Got the permutation generation/evaluation nicely split so both GPUs finish within 100 ms of each other.

Now am working on this simpler “Magic Square” brute force problem for the same 2 GPU configuration. For some reason this one is a bit trickier to get right.
It is an easier problem than the permutation problem, but has a much larger problem space (over 33 trillion arrangements of a game board).

This is the current incarnation for a single GPU:

Again it is a bunch of 64 bit integer multiplication and subtraction, with lots of thread-local register usage.

I must be overlooking the 64-bit multiplications. The bulk of the work seems to be in GPU_step0(), and that seems to be busy computing many divisions with remainder, where all quotients are in [0,6]?

Since the divisions are by constants, they could actually be coded as such, letting the compiler convert them to multiplications with the inverse under the hood, but due to the lengthy emulation sequence for 64-bit multiplication on Maxwell, that is unlikely to be a win?

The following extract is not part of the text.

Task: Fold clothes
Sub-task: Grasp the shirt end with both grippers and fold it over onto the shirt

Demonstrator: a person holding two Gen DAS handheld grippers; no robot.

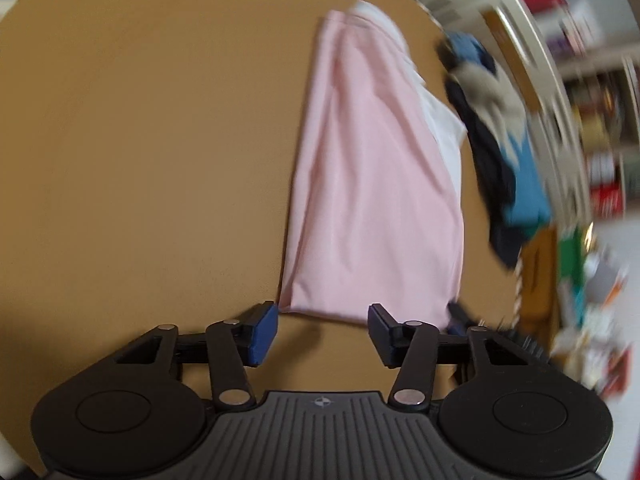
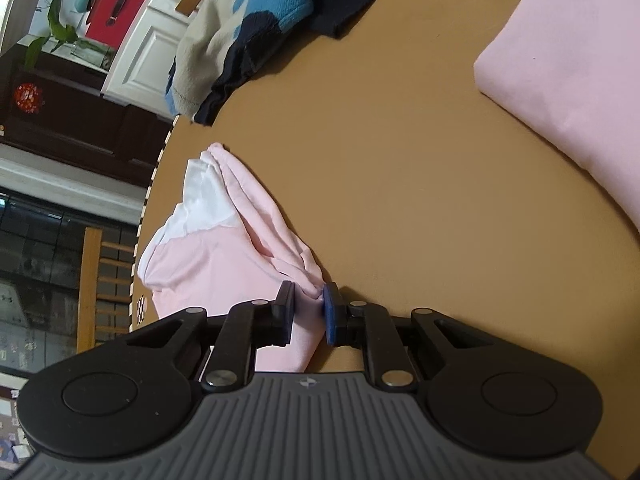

Hard to tell.

By the way, I don’t see the need to have all the loops use long long data. int should suffice for most of them and be faster. Starting at this loop ‘a’ fits into an ‘int’:


Since integer divisions with compile-time constant divisor are usually somewhat faster for ‘unsigned int’ vs ‘int’, an experiment seems worthwhile that switches ‘a’ and ‘pos’ from ‘long long int’ to ‘unsigned int’ once the magnitude of the data allows it, then computes:

unsigned int a, pos;
uint2 tx;
Arr[10] = t2.x = pos / 282475249;
pos -= t2.x * 282475249;

This should resolve into something like a 32-bit mul.wide, a regular 32-bit multiply, a right shift, and a subtraction. Even with 32-bit integer multiplies being emulated on Maxwell, I would think this should be a win on average, compared to the loop solution.

“Now am working on this simpler “Magic Square” brute force problem for the same 2 GPU configuration. For some reason this one is a bit trickier to get right.”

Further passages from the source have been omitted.